**Your task:**
For the listing below, return the line containing "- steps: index", the line containing "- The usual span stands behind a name", and all lines in between, exactly as written and nothing else.

· · · · · · ·

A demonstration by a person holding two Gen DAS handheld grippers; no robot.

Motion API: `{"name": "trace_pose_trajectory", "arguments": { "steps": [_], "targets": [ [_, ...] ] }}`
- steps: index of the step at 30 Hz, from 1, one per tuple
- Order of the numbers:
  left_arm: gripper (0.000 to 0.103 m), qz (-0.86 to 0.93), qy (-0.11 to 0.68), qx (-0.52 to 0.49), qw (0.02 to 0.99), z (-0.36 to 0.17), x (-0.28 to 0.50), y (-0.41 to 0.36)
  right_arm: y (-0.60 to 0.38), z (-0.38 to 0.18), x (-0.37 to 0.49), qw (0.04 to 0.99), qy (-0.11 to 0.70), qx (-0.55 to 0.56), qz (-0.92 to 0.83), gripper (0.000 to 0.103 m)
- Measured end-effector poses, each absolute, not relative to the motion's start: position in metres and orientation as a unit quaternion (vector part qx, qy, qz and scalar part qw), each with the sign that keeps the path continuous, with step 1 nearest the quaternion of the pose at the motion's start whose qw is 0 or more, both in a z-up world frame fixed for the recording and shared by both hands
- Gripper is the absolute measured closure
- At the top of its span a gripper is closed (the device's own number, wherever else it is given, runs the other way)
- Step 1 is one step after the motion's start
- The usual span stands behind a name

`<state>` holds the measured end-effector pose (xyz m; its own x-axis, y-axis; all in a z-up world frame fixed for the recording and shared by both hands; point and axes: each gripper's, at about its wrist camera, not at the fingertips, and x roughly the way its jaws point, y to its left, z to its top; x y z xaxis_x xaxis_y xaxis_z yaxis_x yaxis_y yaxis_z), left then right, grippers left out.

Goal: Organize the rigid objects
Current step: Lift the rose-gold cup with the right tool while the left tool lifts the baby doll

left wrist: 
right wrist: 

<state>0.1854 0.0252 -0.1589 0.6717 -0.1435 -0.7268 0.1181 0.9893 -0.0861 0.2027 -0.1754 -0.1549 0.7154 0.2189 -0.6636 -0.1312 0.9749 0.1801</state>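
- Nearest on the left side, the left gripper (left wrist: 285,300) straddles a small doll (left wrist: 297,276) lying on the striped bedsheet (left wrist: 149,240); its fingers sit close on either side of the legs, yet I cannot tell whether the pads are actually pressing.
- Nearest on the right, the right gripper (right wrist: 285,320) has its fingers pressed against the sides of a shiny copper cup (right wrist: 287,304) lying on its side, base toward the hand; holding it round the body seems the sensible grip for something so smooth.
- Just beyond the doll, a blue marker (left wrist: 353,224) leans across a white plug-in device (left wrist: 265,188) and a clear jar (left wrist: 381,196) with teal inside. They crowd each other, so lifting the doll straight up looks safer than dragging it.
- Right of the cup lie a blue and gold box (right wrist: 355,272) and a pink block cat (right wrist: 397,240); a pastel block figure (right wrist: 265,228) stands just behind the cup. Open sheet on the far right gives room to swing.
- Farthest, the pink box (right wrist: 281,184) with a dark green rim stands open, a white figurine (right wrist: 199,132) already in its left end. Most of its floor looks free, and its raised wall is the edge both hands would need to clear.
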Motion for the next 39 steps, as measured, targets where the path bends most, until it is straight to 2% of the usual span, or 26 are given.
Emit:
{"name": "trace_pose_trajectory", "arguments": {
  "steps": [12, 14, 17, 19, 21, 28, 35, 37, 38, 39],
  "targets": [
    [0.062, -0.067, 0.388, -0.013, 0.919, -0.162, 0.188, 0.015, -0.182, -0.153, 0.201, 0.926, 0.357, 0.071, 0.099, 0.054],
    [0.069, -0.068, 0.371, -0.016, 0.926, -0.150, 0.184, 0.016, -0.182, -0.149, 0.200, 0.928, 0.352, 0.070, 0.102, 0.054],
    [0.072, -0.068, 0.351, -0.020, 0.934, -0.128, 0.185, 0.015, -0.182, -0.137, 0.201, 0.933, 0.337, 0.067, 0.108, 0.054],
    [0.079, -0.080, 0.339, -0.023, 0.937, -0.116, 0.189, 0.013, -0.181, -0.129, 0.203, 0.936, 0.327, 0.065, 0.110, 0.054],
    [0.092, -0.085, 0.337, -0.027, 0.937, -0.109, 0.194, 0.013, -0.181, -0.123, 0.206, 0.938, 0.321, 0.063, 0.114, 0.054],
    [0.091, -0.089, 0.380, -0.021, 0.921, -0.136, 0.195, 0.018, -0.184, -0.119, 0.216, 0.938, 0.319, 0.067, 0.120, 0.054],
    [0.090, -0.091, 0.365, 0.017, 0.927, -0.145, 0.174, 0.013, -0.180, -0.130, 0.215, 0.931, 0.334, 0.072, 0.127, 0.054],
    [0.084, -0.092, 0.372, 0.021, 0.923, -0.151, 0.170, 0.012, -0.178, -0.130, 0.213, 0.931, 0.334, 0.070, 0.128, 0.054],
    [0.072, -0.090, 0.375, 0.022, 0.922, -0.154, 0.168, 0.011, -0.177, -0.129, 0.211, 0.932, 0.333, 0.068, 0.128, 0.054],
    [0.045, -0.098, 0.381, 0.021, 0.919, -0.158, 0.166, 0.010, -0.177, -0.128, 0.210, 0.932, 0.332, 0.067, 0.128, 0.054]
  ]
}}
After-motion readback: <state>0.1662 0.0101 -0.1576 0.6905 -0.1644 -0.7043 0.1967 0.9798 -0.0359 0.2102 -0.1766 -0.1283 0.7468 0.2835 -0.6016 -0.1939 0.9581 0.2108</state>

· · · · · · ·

**Answer section:**
- steps: index of the step at 30 Hz, from 1, one per tuple
- Order of the numbers:
  left_arm: gripper (0.000 to 0.103 m), qz (-0.86 to 0.93), qy (-0.11 to 0.68), qx (-0.52 to 0.49), qw (0.02 to 0.99), z (-0.36 to 0.17), x (-0.28 to 0.50), y (-0.41 to 0.36)
  right_arm: y (-0.60 to 0.38), z (-0.38 to 0.18), x (-0.37 to 0.49), qw (0.04 to 0.99), qy (-0.11 to 0.70), qx (-0.55 to 0.56), qz (-0.92 to 0.83), gripper (0.000 to 0.103 m)
- Measured end-effector poses, each absolute, not relative to the motion's start: position in metres and orientation as a unit quaternion (vector part qx, qy, qz and scalar part qw), each with the sign that keeps the path continuous, with step 1 nearest the quaternion of the pose at the motion's start whose qw is 0 or more, both in a z-up world frame fixed for the recording and shared by both hands
- Gripper is the absolute measured closure
- At the top of its span a gripper is closed (the device's own number, wherever else it is given, runs the other way)
- Step 1 is one step after the motion's start
- The usual span stands behind a name

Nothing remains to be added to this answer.